**Task item:** Reproduce the data shown below exactly.

┄┄┄┄┄┄┄┄┄┄┄┄┄┄┄┄┄┄┄┄

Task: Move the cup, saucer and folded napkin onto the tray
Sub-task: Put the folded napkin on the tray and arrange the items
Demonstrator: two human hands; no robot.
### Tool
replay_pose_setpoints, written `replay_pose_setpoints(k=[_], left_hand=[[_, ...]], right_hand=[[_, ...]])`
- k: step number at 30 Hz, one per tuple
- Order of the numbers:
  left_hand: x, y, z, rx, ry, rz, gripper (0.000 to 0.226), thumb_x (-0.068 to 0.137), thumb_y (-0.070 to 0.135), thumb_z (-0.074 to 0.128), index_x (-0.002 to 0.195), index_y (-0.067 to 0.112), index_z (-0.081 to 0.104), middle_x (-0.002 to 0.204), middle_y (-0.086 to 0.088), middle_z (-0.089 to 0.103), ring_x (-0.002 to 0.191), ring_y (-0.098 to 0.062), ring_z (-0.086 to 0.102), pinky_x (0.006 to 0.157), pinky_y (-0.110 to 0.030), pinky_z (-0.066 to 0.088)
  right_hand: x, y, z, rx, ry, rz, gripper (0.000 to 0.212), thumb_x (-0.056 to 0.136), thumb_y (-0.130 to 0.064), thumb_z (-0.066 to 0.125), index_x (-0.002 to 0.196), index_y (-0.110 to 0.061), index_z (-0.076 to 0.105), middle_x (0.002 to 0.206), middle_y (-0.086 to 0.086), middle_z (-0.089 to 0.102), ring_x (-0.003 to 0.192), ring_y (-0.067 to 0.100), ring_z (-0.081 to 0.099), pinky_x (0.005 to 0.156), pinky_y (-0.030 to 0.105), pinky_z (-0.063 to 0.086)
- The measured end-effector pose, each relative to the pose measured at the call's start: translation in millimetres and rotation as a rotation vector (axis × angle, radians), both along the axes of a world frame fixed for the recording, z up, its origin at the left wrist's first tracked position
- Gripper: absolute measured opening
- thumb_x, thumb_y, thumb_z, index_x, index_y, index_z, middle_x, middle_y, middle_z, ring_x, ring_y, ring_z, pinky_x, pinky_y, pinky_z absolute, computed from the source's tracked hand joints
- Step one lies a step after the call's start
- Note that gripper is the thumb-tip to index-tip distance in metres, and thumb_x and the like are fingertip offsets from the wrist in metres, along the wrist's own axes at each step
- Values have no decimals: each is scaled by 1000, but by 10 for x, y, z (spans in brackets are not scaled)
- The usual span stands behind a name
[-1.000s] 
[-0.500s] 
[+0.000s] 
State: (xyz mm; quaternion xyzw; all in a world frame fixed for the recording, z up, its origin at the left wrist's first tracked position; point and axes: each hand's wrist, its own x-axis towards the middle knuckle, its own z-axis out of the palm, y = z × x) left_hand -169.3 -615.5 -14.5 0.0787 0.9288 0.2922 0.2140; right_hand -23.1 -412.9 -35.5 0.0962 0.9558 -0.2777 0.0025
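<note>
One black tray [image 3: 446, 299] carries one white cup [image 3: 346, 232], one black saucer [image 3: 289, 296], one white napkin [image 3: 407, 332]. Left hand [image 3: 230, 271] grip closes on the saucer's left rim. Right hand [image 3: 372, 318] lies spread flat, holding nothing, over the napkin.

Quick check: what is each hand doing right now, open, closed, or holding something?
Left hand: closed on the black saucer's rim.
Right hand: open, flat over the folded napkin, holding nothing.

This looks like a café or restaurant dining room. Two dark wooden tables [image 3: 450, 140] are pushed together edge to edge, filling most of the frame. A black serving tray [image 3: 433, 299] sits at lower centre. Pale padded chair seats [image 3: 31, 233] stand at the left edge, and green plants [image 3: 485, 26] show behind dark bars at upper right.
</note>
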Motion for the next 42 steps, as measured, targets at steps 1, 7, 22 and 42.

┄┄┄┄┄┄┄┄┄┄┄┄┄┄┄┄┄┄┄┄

**Answer to this task:**
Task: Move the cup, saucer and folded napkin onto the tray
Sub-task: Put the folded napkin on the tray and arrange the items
Demonstrator: two human hands; no robot.
### Tool
replay_pose_setpoints, written `replay_pose_setpoints(k=[_], left_hand=[[_, ...]], right_hand=[[_, ...]])`
- k: step number at 30 Hz, one per tuple
- Order of the numbers:
  left_hand: x, y, z, rx, ry, rz, gripper (0.000 to 0.226), thumb_x (-0.068 to 0.137), thumb_y (-0.070 to 0.135), thumb_z (-0.074 to 0.128), index_x (-0.002 to 0.195), index_y (-0.067 to 0.112), index_z (-0.081 to 0.104), middle_x (-0.002 to 0.204), middle_y (-0.086 to 0.088), middle_z (-0.089 to 0.103), ring_x (-0.002 to 0.191), ring_y (-0.098 to 0.062), ring_z (-0.086 to 0.102), pinky_x (0.006 to 0.157), pinky_y (-0.110 to 0.030), pinky_z (-0.066 to 0.088)
  right_hand: x, y, z, rx, ry, rz, gripper (0.000 to 0.212), thumb_x (-0.056 to 0.136), thumb_y (-0.130 to 0.064), thumb_z (-0.066 to 0.125), index_x (-0.002 to 0.196), index_y (-0.110 to 0.061), index_z (-0.076 to 0.105), middle_x (0.002 to 0.206), middle_y (-0.086 to 0.086), middle_z (-0.089 to 0.102), ring_x (-0.003 to 0.192), ring_y (-0.067 to 0.100), ring_z (-0.081 to 0.099), pinky_x (0.005 to 0.156), pinky_y (-0.030 to 0.105), pinky_z (-0.063 to 0.086)
- The measured end-effector pose, each relative to the pose measured at the call's start: translation in millimetres and rotation as a rotation vector (axis × angle, radians), both along the axes of a world frame fixed for the recording, z up, its origin at the left wrist's first tracked position
- Gripper: absolute measured opening
- thumb_x, thumb_y, thumb_z, index_x, index_y, index_z, middle_x, middle_y, middle_z, ring_x, ring_y, ring_z, pinky_x, pinky_y, pinky_z absolute, computed from the source's tracked hand joints
- Step one lies a step after the call's start
- Note that gripper is the thumb-tip to index-tip distance in metres, and thumb_x and the like are fingertip offsets from the wrist in metres, along the wrist's own axes at each step
- Values have no decimals: each is scaled by 1000, but by 10 for x, y, z (spans in brackets are not scaled)
- The usual span stands behind a name
[-1.000s] 
[-0.500s] 
[+0.000s] 
State: (xyz mm; quaternion xyzw; all in a world frame fixed for the recording, z up, its origin at the left wrist's first tracked position; point and axes: each hand's wrist, its own x-axis towards the middle knuckle, its own z-axis out of the palm, y = z × x) left_hand -169.3 -615.5 -14.5 0.0787 0.9288 0.2922 0.2140; right_hand -23.1 -412.9 -35.5 0.0962 0.9558 -0.2777 0.0025
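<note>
One black tray [image 3: 446, 299] carries one white cup [image 3: 346, 232], one black saucer [image 3: 289, 296], one white napkin [image 3: 407, 332]. Left hand [image 3: 230, 271] grip closes on the saucer's left rim. Right hand [image 3: 372, 318] lies spread flat, holding nothing, over the napkin.

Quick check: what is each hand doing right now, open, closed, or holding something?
Left hand: closed on the black saucer's rim.
Right hand: open, flat over the folded napkin, holding nothing.

This looks like a café or restaurant dining room. Two dark wooden tables [image 3: 450, 140] are pushed together edge to edge, filling most of the frame. A black serving tray [image 3: 433, 299] sits at lower centre. Pale padded chair seats [image 3: 31, 233] stand at the left edge, and green plants [image 3: 485, 26] show behind dark bars at upper right.
</note>
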Motion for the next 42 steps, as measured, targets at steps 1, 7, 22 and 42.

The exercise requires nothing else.